Page MenuHomePhabricator

[clang] Implement P2266 Simpler implicit move
Needs ReviewPublic

Authored by mizvekov on Mar 19 2021, 8:24 PM.

Details

Summary

This Implements P2266 Simpler implicit move.

Signed-off-by: Matheus Izvekov <mizvekov@gmail.com>

Diff Detail

Event Timeline

mizvekov created this revision.Mar 19 2021, 8:24 PM
mizvekov requested review of this revision.Mar 19 2021, 8:24 PM
Herald added a project: Restricted Project. · View Herald TranscriptMar 19 2021, 8:24 PM
Herald added a subscriber: cfe-commits. · View Herald Transcript

For coroutines I have D68845. The current code is wrong, and not trivial to fix. We have never properly implemented P1825 and will probably just go with P2266 unconditionally, because that two-phase lookup is very cumbersome to imlement.

For coroutines I have D68845. The current code is wrong, and not trivial to fix. We have never properly implemented P1825 and will probably just go with P2266 unconditionally, because that two-phase lookup is very cumbersome to imlement.

Okay, once this is properly tested, we can spin a separate patch from this, just taking the coroutine bits unconditionally, and propose a new DR.

mizvekov updated this revision to Diff 332140.Mar 20 2021, 7:15 PM
  • Removed special flag, now is enabled on -std=c++2b
  • Always enabled for coroutines
  • Ran test suite
  • Some relevant test files updated to also run c++2b
  • Some new tests added
mizvekov edited the summary of this revision. (Show Details)Mar 20 2021, 7:19 PM

Conspicuously missing: tests for decltype(auto) return types, tests for co_return.

Personally I'd rather see these new p2266-related tests go in a separate test file, not appended to the existing file, so as to keep each test file relatively simpler and shorter. (But I don't know that those-in-charge would agree.)

clang/test/CXX/class/class.init/class.copy.elision/p3.cpp
4

These labels seem to be getting unwieldy. I propose that you rename cxx11_14_17 to cxx17 and cxx11_14_17_20 to cxx17_20.

(There are no cases where C++11, '14, '17's behavior differ.)

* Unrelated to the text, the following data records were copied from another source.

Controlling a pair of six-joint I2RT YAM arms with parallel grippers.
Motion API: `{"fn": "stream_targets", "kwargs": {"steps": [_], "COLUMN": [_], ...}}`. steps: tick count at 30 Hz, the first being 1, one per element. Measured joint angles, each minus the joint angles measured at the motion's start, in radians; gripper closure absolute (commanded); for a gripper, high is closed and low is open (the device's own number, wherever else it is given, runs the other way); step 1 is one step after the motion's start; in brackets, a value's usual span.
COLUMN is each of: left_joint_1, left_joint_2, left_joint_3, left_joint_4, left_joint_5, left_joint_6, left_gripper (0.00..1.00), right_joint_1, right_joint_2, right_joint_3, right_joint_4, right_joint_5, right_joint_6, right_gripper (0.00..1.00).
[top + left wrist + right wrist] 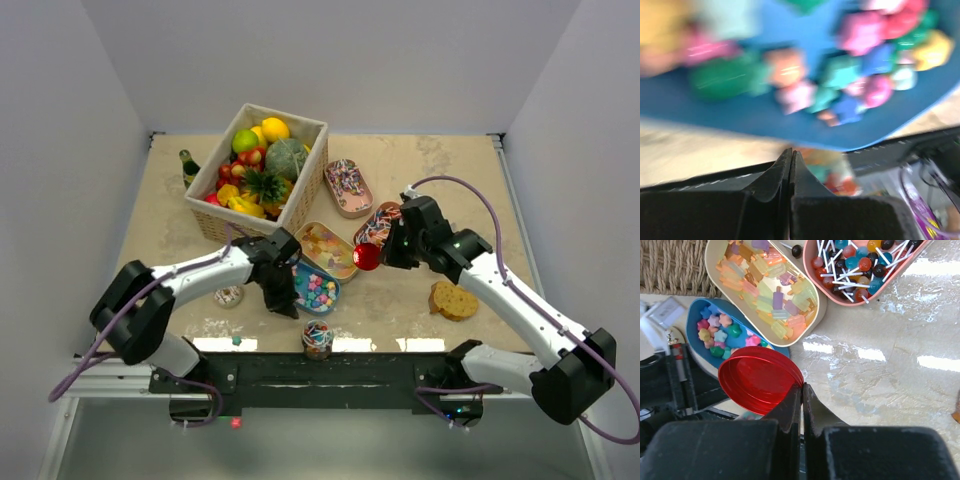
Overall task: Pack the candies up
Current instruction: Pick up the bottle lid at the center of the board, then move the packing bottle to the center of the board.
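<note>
Left tool (790, 157): fingers pressed together, nothing between them. It hangs low over the near rim of the oval blue plastic tray (740, 112); the wrist view is blurred. The tray holds the pastel star-shaped candies (720, 332).

Right tool (802, 390): clamped on the edge of a round translucent red lid (760, 380), held above the beige marbled worktop (450, 190). The lid hangs just right of the blue tray, overlapping its edge in the wrist view.

More candies:
- Orange-yellow gummies (772, 300) in an oval cream tray (711, 257) that touches the blue one.
- Ball lollipops (860, 262) on white sticks in a pink tray (837, 297).
- Red-white-blue striped wrapped sweets (348, 185) in a second pink tray (350, 214) beside the woven wicker basket (310, 175) of toy fruit (262, 160).

A small clear jar (317, 338) with mixed sweets inside stands open at the near worktop edge, between the arms. A sprinkled doughnut (229, 296) lies left of the left tool. A brown cookie (454, 300) lies right, near the right arm.
</note>
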Motion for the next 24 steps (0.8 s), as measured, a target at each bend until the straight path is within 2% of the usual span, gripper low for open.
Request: {"fn": "stream_targets", "kwargs": {"steps": [5,11,18,24], "left_joint_1": [0.013,-0.038,-0.200,-0.259], "left_joint_2": [-0.198,-0.341,-0.319,-0.311], "left_joint_3": [-0.119,-0.272,-0.349,-0.451], "left_joint_4": [-0.080,-0.041,0.131,0.380], "left_joint_5": [-0.070,0.045,0.164,0.236], "left_joint_6": [0.002,-0.010,-0.140,-0.353], "left_gripper": [1.00,1.00,1.00,1.00], "right_joint_1": [0.000,0.000,-0.003,-0.008], "right_joint_2": [0.000,0.021,0.050,0.029], "right_joint_3": [0.000,0.014,0.076,0.083], "right_joint_4": [0.001,-0.005,-0.006,-0.007], "right_joint_5": [0.000,-0.001,-0.001,-0.001], "right_joint_6": [0.000,-0.003,-0.010,-0.009], "right_gripper": [1.00,1.00,1.00,1.00]}}
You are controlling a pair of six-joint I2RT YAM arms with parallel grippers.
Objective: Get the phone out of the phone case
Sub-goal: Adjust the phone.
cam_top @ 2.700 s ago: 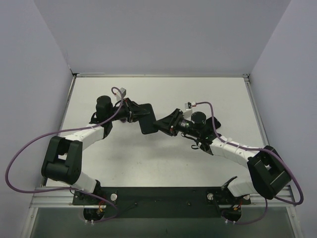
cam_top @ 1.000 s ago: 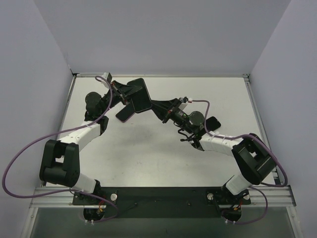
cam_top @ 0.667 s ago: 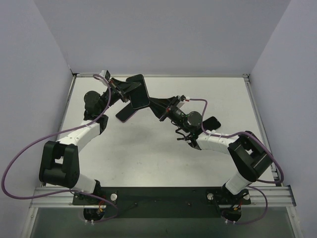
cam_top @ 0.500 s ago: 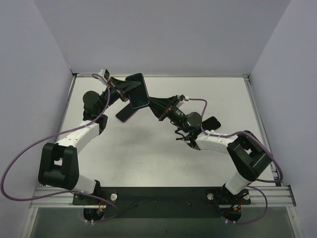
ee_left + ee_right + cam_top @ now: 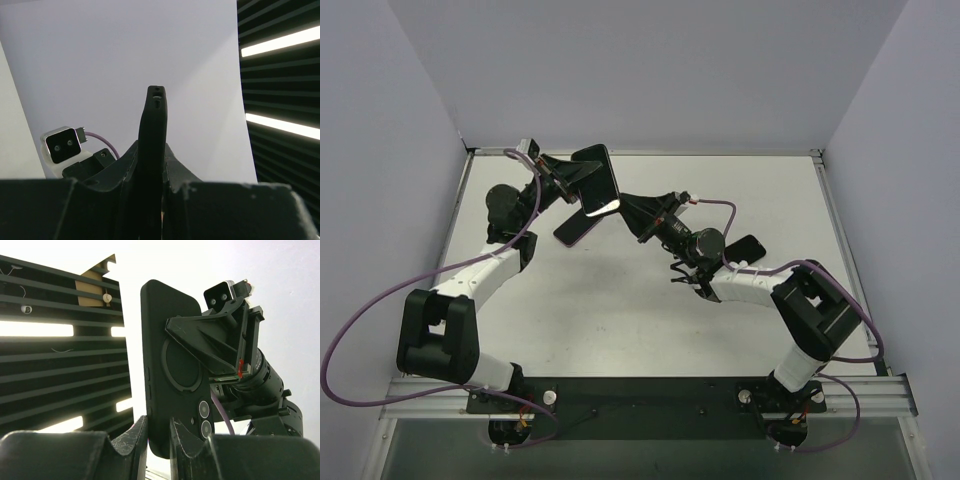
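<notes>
A black phone case (image 5: 597, 180) with the phone in it hangs in the air over the back left of the table, its glossy face catching light in the top view. My left gripper (image 5: 582, 182) is shut on the case from the left. My right gripper (image 5: 626, 208) is shut on its lower right corner. In the right wrist view the case's back (image 5: 170, 365) shows a round ring, with the phone's two lenses (image 5: 204, 410) in the cutout and my right gripper (image 5: 159, 432) pinching the bottom edge. In the left wrist view the case (image 5: 152, 130) stands edge-on in my left gripper (image 5: 152, 172).
The white table (image 5: 650, 300) is walled by pale panels at the back and both sides. A dark shadow (image 5: 574, 229) lies under the raised case, and another dark patch (image 5: 750, 245) lies beside the right arm. A black rail (image 5: 640, 393) carries both arm bases.
Both arms have carried the case up off the table's middle toward the back left. Over the last second it only crept a little further and tilted slightly. Both grips are unchanged.
</notes>
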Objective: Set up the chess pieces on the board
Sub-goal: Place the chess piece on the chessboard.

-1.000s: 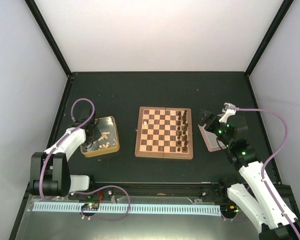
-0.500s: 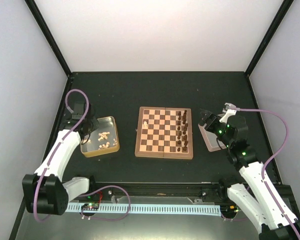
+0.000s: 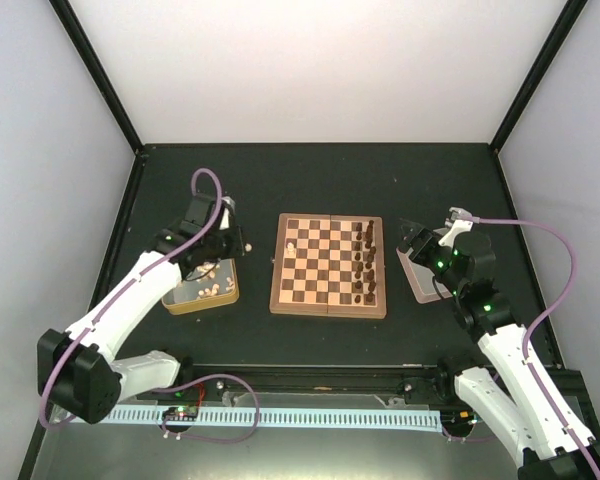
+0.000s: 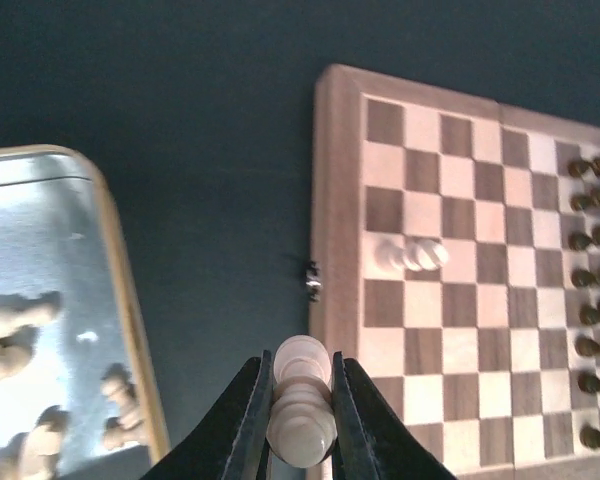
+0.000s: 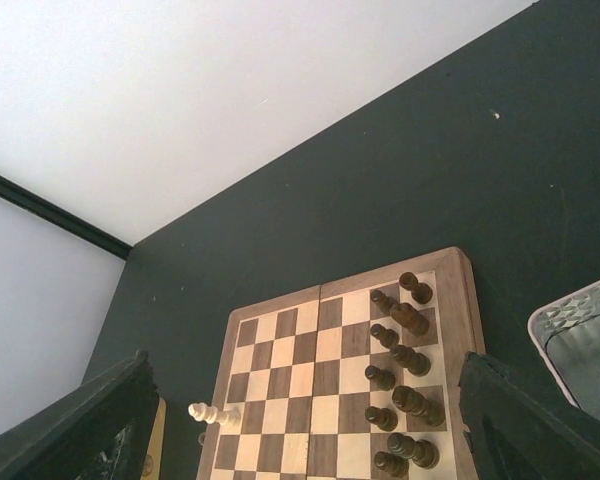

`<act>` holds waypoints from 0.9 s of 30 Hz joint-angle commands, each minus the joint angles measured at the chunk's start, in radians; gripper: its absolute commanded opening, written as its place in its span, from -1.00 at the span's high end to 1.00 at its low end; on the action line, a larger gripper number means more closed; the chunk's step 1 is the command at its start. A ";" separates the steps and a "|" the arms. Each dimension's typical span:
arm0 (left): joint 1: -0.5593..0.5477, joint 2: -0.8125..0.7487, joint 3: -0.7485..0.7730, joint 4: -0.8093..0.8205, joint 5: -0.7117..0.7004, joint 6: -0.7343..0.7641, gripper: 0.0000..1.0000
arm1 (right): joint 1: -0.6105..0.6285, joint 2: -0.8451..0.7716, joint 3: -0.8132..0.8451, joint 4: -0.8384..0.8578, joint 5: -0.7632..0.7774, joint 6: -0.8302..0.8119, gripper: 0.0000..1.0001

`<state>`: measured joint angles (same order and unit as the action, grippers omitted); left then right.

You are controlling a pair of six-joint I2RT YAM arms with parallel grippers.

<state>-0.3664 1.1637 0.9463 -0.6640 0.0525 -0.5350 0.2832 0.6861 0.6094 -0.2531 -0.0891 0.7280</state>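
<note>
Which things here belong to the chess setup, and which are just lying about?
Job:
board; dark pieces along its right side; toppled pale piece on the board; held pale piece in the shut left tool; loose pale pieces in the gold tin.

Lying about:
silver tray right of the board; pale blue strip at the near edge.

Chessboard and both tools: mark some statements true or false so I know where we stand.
1. The left tool is shut on a pale cream wooden chess piece. True.
2. The square wooden chessboard carries no pale piece. False: a fallen pale piece lies on it.
3. The dark brown pieces stand along the board's right side in the top view. True.
4. The right tool grips a dark piece. False: it is open, holding nothing.
</note>
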 commanded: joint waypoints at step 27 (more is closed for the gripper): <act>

So then we'll have cxx17, cxx17_20, cxx20, cxx20_2b, and cxx2b.
IMHO it might even be nice to eliminate the overlapping labels; just, when a message is expected in two out of three modes, write two expectations.

B1(B1 &&) = delete;
  // cxx20-note@-1 {{'B1' has been explicitly marked deleted here}}
  // cxx2b-note@-2 {{'B1' has been explicitly marked deleted here}}

What do you think? (This could also be severed into its own earlier commit.)

332

FWIW here I would prefer

template MoveOnly& test_3a<MoveOnly&>(MoveOnly&);
template MoveOnly&& test_3a<MoveOnly>(MoveOnly&&);

with an expected error on the second line. The parameter-ness of w seems like a red herring in your version.

342

I believe this is incorrect; throw x here shouldn't implicit-move because x's scope exceeds the nearest enclosing try-block.

clang/test/CXX/special/class.copy/p33-0x.cpp
3 ↗(On Diff #332140)

Could you please ensure that this test is updated to be tested in all modes? My interpretation of the old line 1 is it's been locked to run only in '11 mode (not '14 or '17 or '20), which is just bizarre. There's nothing '11-specific about this file that I can see. (And again that change can be severed from the rest of this PR and landed earlier, I hope.)

41 ↗(On Diff #332140)

I believe this is incorrect; throw x here shouldn't implicit-move (not even in C++2b) because x's scope exceeds the nearest enclosing try-block.

With my previous comment I meant that it's better if you leave out the co_return bits for now because it's wrong anyway. We can't use PerformMoveOrCopyInitialization. It would just generate merge conflicts.

I'll probably just update my change once the committee made up its mind. I can rebase it on top of this if it needs to be dependent on C++20 vs C++2b.

Conspicuously missing: tests for decltype(auto) return types, tests for co_return.

Though the first comment warns you that this is a work in progress and I just didn't get around to doing it yet ;)

Though decltype I had tested manually, co_return I have just begun testing at all.

I believe the decltype tests should go into the other file relevant to the pertinent section. One problem with leaving them here is that it would be extra noise for the tests for the older standards which don't even support the keyword at all.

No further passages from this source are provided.